> **TASK REQUIREMENTS**: List each line of the data that holds the string "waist", please.

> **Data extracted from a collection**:
■ ■ ■ ■ ■ ■ ■
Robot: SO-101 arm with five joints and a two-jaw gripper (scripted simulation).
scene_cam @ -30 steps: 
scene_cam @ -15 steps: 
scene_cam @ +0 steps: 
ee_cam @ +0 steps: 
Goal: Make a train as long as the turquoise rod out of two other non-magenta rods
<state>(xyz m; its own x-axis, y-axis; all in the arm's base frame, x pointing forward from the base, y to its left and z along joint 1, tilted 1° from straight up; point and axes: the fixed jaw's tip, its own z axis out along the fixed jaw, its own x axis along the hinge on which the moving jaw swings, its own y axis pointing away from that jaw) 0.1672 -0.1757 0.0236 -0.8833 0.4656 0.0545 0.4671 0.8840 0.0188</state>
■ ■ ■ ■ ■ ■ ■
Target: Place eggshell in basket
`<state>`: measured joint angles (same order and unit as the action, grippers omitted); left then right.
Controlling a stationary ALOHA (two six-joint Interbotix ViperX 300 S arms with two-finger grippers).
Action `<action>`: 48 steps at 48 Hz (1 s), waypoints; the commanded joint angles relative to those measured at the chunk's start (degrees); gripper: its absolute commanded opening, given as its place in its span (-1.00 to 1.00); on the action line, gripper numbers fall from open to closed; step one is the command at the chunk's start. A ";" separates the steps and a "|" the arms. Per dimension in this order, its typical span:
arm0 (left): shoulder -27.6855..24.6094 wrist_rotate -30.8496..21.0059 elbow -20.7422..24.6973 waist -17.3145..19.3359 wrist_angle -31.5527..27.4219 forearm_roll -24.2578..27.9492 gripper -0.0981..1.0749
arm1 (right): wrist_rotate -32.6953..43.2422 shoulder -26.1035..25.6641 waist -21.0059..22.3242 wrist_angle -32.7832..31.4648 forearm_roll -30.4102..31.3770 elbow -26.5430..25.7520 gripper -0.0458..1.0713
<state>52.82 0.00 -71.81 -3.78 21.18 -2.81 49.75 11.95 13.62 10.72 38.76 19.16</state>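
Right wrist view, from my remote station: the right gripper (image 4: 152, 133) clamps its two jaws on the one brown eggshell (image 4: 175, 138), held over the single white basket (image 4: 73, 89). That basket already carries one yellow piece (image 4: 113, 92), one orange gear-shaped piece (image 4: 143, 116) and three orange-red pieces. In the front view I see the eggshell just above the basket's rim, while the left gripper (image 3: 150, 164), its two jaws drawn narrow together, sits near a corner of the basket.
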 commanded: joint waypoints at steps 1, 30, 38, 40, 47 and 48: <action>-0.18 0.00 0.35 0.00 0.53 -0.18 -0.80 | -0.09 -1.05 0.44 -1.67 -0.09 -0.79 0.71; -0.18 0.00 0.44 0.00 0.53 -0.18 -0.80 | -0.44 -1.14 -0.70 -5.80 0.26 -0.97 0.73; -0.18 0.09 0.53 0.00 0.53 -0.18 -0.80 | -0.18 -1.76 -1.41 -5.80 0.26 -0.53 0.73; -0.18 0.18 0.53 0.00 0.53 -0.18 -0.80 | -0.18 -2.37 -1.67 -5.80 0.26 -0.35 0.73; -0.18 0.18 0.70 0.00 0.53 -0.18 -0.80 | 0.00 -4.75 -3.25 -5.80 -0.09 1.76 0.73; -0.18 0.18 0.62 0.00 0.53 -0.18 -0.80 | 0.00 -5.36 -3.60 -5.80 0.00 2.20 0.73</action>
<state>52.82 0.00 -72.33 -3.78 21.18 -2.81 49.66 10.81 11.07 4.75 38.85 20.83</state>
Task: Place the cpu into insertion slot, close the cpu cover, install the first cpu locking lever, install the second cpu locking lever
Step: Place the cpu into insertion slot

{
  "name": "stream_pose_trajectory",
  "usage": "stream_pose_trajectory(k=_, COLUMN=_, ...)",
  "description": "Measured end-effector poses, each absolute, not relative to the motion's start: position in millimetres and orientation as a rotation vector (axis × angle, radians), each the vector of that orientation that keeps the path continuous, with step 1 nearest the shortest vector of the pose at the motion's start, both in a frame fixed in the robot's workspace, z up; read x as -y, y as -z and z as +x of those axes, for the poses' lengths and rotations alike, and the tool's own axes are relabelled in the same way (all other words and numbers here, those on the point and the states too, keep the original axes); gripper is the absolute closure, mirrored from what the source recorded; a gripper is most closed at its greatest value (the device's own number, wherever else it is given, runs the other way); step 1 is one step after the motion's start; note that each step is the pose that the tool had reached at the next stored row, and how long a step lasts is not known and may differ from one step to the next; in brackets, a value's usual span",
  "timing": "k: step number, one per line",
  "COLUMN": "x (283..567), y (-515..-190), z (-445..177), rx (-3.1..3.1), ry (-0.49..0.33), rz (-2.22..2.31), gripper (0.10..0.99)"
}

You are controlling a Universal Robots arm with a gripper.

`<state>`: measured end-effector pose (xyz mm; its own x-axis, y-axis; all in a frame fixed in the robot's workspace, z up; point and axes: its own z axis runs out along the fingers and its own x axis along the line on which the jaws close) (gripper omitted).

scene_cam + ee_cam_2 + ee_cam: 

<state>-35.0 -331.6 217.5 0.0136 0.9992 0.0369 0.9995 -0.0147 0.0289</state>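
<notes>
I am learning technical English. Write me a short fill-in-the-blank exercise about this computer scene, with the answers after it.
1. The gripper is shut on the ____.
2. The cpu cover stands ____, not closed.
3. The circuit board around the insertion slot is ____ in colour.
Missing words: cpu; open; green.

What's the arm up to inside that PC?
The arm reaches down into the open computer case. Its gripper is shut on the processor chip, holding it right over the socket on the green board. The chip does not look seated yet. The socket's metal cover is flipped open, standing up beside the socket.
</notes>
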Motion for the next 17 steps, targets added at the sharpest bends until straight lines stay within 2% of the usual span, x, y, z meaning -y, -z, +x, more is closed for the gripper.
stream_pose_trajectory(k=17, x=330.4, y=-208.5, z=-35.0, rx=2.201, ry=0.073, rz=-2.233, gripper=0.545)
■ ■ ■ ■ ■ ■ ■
> **SOLUTION TO THIS TASK**:
arm0 (left): shoulder -27.6855..24.6094 wrist_rotate -30.8496..21.0059 elbow -20.7422..24.6973 waist -17.3145..19.3359 wrist_angle -31.5527..27.4219 forearm_roll -24.2578..27.9492 gripper -0.0981..1.0749
arm1 (right): wrist_rotate -32.6953..43.2422 shoulder -26.1035..25.6641 waist -21.0059..22.3242 wrist_angle -32.7832..31.4648 forearm_roll -30.4102..31.3770 elbow -26.5430..25.7520 gripper -0.0458..1.0713

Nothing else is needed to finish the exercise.